Work instructions >>
Go through the data below. List every line that holds the word "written".

[[ Extracted material, beginning ]]

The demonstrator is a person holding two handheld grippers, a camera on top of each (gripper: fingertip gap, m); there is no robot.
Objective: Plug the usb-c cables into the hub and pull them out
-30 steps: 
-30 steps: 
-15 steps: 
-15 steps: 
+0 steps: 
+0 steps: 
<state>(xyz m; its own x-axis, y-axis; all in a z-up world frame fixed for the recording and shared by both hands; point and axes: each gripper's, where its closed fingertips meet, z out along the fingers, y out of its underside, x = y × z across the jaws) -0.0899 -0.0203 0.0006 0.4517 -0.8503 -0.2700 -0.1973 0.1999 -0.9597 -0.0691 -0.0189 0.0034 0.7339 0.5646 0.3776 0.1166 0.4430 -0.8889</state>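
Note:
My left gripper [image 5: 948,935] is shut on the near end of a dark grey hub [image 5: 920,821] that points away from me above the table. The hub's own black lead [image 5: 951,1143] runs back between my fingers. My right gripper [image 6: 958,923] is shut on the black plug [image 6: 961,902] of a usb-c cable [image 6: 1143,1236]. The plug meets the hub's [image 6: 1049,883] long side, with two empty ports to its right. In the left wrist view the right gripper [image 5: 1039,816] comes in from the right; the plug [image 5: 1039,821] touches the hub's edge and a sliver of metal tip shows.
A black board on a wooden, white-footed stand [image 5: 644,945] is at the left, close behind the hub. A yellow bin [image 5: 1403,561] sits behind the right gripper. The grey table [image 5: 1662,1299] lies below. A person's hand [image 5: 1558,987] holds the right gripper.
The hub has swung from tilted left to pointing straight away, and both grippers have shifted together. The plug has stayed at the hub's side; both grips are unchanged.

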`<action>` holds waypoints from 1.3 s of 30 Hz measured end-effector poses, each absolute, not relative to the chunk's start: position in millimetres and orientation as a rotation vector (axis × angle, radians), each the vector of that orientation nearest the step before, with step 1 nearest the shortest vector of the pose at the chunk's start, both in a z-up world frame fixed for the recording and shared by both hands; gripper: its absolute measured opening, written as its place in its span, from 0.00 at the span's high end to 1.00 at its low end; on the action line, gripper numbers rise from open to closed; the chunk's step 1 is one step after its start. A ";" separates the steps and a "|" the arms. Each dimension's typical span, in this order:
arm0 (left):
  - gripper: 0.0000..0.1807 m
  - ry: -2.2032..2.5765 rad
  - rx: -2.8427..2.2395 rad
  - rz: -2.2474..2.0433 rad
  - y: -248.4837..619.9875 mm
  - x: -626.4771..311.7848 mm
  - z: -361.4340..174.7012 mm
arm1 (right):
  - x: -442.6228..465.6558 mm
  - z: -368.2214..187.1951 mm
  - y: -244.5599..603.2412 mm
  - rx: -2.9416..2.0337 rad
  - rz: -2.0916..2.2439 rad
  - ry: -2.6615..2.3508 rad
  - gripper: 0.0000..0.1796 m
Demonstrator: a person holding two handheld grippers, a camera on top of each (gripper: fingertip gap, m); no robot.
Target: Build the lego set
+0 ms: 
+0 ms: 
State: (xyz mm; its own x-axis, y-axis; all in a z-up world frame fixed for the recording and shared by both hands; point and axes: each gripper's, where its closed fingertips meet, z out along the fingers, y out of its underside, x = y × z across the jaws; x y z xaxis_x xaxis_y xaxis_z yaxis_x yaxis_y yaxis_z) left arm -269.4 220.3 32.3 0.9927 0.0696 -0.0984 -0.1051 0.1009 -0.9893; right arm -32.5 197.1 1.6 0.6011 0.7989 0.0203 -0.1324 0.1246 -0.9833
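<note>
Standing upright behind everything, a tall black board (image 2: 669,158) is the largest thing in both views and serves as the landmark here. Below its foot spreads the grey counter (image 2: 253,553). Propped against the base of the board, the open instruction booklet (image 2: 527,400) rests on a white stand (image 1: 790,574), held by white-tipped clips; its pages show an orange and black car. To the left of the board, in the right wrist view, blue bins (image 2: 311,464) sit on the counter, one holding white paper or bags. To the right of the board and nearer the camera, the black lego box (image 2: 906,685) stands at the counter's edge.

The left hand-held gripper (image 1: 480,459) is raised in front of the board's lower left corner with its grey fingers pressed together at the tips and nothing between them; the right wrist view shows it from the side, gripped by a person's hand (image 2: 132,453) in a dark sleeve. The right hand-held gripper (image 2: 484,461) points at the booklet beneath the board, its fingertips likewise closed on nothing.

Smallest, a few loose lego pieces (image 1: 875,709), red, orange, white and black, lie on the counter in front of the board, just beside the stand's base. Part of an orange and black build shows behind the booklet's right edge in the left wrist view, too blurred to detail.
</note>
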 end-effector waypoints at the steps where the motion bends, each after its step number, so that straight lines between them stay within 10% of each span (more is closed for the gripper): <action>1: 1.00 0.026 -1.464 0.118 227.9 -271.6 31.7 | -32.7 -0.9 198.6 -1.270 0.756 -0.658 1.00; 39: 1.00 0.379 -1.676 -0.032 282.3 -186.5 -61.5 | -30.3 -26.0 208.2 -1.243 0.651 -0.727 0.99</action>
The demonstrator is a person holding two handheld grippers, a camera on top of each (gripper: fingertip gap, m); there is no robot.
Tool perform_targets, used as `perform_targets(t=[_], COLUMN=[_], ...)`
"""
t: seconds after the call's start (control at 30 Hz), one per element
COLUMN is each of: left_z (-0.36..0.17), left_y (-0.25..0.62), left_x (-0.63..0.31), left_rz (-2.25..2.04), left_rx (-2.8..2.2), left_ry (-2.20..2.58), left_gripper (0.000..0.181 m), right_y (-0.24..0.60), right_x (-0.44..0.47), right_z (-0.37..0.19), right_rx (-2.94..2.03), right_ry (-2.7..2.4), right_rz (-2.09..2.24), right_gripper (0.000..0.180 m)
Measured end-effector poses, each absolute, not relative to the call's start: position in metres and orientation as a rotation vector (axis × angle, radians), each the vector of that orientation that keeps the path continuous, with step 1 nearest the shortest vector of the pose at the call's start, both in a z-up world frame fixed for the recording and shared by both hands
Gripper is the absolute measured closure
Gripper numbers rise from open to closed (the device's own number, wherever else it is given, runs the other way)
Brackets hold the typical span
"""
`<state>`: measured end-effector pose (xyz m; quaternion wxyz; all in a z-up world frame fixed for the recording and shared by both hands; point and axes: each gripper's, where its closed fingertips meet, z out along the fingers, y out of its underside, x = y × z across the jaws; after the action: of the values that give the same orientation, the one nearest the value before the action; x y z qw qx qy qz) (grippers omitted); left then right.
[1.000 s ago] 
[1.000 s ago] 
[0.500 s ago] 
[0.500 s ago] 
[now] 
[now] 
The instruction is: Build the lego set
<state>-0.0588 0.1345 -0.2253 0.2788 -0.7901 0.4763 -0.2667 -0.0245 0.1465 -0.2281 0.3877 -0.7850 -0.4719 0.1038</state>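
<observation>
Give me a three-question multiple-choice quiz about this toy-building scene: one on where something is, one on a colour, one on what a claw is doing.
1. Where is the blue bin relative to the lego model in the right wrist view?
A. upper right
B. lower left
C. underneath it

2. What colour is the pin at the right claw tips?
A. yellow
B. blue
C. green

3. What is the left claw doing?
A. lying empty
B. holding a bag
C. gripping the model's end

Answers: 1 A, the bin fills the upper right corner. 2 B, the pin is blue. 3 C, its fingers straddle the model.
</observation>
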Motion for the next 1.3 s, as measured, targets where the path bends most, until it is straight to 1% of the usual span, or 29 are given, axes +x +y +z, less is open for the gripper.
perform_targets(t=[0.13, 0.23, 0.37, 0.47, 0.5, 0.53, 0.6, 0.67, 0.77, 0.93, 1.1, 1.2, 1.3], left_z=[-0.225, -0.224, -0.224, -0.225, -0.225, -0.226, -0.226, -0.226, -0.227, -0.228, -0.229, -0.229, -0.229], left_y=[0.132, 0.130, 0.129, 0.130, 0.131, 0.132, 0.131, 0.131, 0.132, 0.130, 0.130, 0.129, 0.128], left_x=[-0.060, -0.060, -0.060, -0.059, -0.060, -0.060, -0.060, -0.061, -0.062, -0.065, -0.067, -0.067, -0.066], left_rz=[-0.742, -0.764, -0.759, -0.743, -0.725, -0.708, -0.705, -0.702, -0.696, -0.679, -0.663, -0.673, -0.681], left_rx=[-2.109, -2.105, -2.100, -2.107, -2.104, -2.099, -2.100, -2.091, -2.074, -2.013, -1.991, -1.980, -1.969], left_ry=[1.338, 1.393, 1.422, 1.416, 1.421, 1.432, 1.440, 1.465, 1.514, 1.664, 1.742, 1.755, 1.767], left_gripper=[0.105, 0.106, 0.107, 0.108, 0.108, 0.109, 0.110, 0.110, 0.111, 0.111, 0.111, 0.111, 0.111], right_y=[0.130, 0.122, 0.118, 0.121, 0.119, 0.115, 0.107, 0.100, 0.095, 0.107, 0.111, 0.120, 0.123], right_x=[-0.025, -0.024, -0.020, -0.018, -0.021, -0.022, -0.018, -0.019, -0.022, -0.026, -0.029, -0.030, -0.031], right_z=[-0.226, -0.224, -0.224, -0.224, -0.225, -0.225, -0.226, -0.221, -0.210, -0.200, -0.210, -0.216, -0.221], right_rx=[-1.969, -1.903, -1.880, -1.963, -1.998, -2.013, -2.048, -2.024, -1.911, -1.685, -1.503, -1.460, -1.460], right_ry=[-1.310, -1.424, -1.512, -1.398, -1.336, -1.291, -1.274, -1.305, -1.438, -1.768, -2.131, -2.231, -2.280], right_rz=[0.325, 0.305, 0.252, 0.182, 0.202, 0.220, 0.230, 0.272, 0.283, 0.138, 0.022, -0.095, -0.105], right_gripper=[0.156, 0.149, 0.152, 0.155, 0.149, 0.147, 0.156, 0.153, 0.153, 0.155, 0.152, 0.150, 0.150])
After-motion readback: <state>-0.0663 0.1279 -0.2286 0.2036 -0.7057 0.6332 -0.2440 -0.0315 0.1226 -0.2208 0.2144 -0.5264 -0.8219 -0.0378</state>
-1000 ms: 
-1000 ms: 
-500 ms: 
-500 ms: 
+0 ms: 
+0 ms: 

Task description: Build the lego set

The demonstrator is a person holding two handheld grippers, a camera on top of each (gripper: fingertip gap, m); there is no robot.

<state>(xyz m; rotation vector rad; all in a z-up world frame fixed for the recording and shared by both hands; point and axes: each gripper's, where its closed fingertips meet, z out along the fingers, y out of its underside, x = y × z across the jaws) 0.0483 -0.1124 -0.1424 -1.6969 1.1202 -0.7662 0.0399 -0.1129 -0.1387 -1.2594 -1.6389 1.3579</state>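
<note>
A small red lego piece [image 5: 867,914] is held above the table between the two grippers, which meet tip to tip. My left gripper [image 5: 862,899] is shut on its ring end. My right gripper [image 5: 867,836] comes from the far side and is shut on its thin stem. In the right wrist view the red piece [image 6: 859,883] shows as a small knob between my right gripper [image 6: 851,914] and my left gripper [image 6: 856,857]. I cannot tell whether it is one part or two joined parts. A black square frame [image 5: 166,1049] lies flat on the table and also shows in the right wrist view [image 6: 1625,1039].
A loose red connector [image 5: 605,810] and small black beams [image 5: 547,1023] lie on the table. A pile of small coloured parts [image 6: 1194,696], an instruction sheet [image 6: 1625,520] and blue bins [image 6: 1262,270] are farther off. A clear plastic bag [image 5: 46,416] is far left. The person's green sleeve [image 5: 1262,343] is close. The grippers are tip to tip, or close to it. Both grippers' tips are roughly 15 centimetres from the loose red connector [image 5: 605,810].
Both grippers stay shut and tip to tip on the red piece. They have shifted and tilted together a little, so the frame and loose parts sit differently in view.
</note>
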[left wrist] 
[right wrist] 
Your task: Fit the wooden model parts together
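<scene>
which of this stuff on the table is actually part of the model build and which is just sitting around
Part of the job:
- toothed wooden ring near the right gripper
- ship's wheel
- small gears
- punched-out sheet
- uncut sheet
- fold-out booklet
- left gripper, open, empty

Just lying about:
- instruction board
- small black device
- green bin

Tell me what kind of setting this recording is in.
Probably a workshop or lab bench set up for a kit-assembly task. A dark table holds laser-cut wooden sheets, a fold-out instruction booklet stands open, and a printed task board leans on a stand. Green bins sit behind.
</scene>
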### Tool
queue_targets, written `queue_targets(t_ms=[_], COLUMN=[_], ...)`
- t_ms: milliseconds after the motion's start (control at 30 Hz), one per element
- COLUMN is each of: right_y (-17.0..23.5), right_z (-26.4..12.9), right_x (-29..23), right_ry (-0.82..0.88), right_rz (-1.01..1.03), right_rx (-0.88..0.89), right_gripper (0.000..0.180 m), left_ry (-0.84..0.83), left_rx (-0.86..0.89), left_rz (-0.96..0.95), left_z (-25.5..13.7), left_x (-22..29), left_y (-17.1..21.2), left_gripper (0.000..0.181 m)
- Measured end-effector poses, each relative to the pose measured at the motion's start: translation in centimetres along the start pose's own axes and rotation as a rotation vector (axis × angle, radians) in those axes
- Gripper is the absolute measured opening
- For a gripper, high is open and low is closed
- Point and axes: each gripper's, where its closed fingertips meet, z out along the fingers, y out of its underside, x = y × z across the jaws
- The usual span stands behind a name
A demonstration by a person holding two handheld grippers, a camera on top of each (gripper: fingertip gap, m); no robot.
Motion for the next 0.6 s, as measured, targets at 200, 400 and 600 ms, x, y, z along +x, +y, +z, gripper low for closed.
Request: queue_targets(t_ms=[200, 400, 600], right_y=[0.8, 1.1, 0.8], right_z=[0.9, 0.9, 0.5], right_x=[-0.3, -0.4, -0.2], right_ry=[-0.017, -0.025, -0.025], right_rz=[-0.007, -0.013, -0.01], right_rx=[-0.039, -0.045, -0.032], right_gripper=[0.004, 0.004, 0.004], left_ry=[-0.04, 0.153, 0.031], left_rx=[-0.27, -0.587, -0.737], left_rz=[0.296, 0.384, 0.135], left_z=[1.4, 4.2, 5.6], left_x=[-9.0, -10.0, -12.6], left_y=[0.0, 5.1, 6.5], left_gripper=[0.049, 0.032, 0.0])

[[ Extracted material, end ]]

Solved exercise >>
`<action>` holds waypoints from 1.3 s of 30 Hz measured end-effector poses, each absolute, not relative to the chunk's start: position in millimetres and orientation as a rotation vector (axis × angle, radians), each the vector of that orientation nearest the step before, with step 1 nearest the shortest vector of the pose at the chunk's start, both in a z-up world frame fixed for the recording and shared by both hands; gripper: its absolute measured opening, written as its place in its span, from 0.00 at the span's high end to 1.00 at its low end; on the action line, gripper numbers rise from open to closed; the chunk's step 1 is one step after its start. A ";" separates the steps and a "|" the arms. Each dimension's typical span, in this order:
queue_targets, written `queue_targets(t_ms=[_], COLUMN=[_], ...)`

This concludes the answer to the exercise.